Exercise: Reproduce the listing below character for character; drop every image.

Data section:

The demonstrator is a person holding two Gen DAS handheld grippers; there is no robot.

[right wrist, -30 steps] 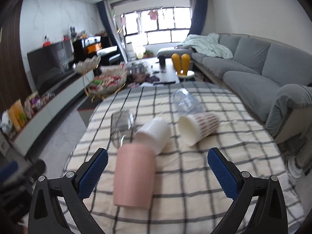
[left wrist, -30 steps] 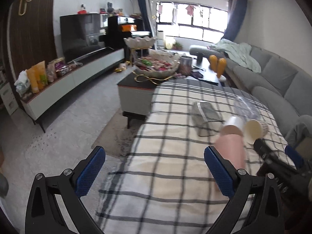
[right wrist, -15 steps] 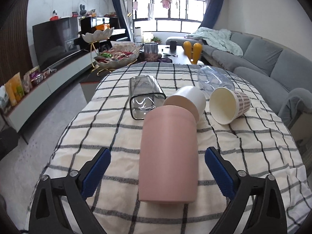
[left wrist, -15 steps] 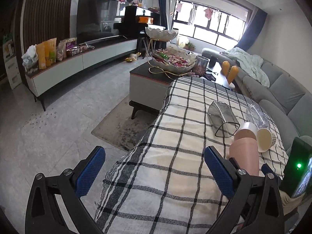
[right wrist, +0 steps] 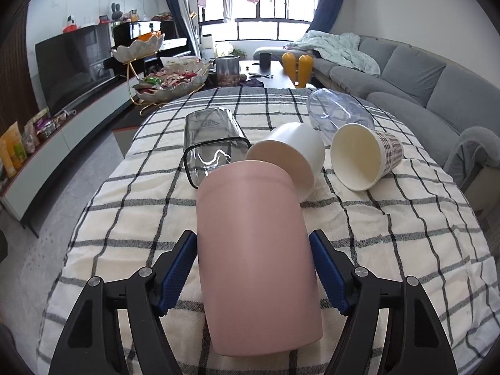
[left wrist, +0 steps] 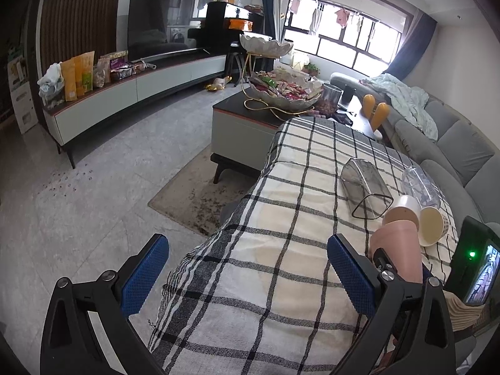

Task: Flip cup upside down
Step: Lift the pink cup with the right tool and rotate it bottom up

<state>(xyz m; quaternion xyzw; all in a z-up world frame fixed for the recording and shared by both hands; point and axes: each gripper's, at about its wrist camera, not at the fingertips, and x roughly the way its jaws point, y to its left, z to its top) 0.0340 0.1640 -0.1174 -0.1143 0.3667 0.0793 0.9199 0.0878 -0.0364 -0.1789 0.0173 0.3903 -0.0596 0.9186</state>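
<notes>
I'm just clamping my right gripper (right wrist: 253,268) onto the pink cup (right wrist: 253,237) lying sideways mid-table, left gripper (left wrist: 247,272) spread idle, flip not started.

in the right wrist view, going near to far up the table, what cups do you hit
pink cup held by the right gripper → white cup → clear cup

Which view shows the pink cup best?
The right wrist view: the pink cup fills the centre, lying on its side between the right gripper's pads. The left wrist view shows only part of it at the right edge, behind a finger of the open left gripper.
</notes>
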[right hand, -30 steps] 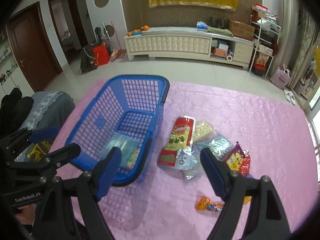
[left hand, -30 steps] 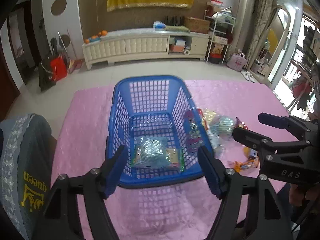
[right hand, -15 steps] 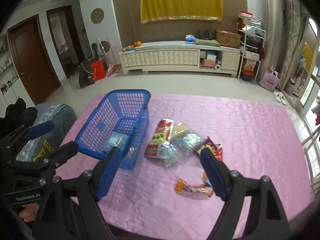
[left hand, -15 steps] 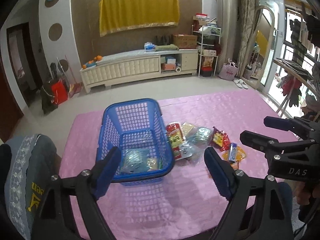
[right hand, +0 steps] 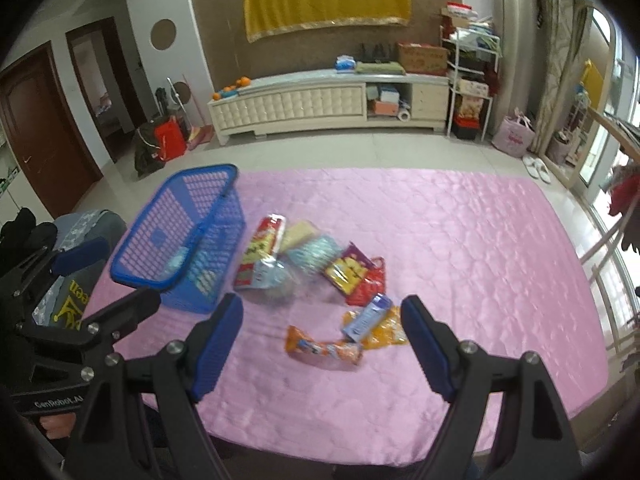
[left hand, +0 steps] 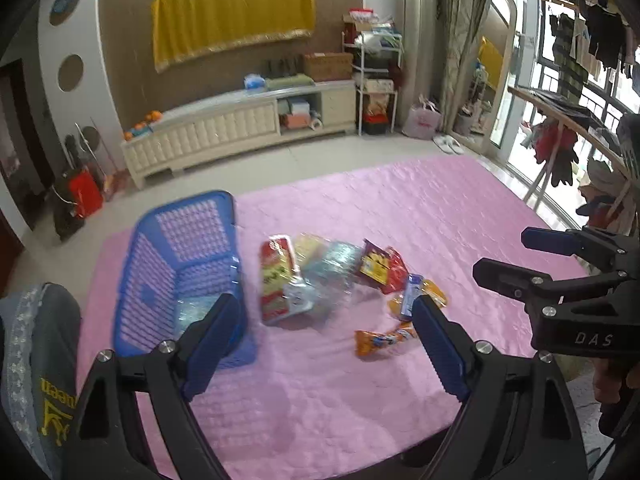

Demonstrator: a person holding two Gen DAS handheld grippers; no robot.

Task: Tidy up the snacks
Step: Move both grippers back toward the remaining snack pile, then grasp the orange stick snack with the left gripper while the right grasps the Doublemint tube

Response to this exercise:
The demonstrator is a person holding two Gen DAS handheld grippers; there is no robot.

[right wrist, -30 steps] 
[left wrist, -30 steps] 
[right wrist, -15 steps] 
[left wrist, -15 steps] 
[right wrist, +0 steps] 
[left wrist, +0 steps] 

Task: Flip cup upside down
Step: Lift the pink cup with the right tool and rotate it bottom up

<state>(xyz m; quaternion xyzw; all in a z-up world frame fixed for the recording and shared by both hands; point and axes: each gripper's, at about its wrist camera, not at the fingertips, and x roughly the way its jaws point, y to its left, z to its top) 0.0340 0.1640 -0.1174 -0.1143 0.3667 0.0793 0.9199 0.0878 -0.0364 -0.1789 0.0173 0.3903 -0.0596 0.9186</state>
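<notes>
I'm just clamping my right gripper (right wrist: 253,268) onto the pink cup (right wrist: 253,237) lying sideways mid-table, left gripper (left wrist: 247,272) spread idle, flip not started.

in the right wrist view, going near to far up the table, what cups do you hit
pink cup held by the right gripper → white cup → clear cup

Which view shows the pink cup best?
The right wrist view: the pink cup fills the centre, lying on its side between the right gripper's pads. The left wrist view shows only part of it at the right edge, behind a finger of the open left gripper.
</notes>
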[right hand, -30 steps] 
[left hand, -30 steps] 
[right hand, -15 steps] 
[left hand, -15 steps] 
[right hand, +0 steps] 
[left hand, +0 steps] 

Demonstrator: a person holding two Gen DAS handheld grippers; no robot.

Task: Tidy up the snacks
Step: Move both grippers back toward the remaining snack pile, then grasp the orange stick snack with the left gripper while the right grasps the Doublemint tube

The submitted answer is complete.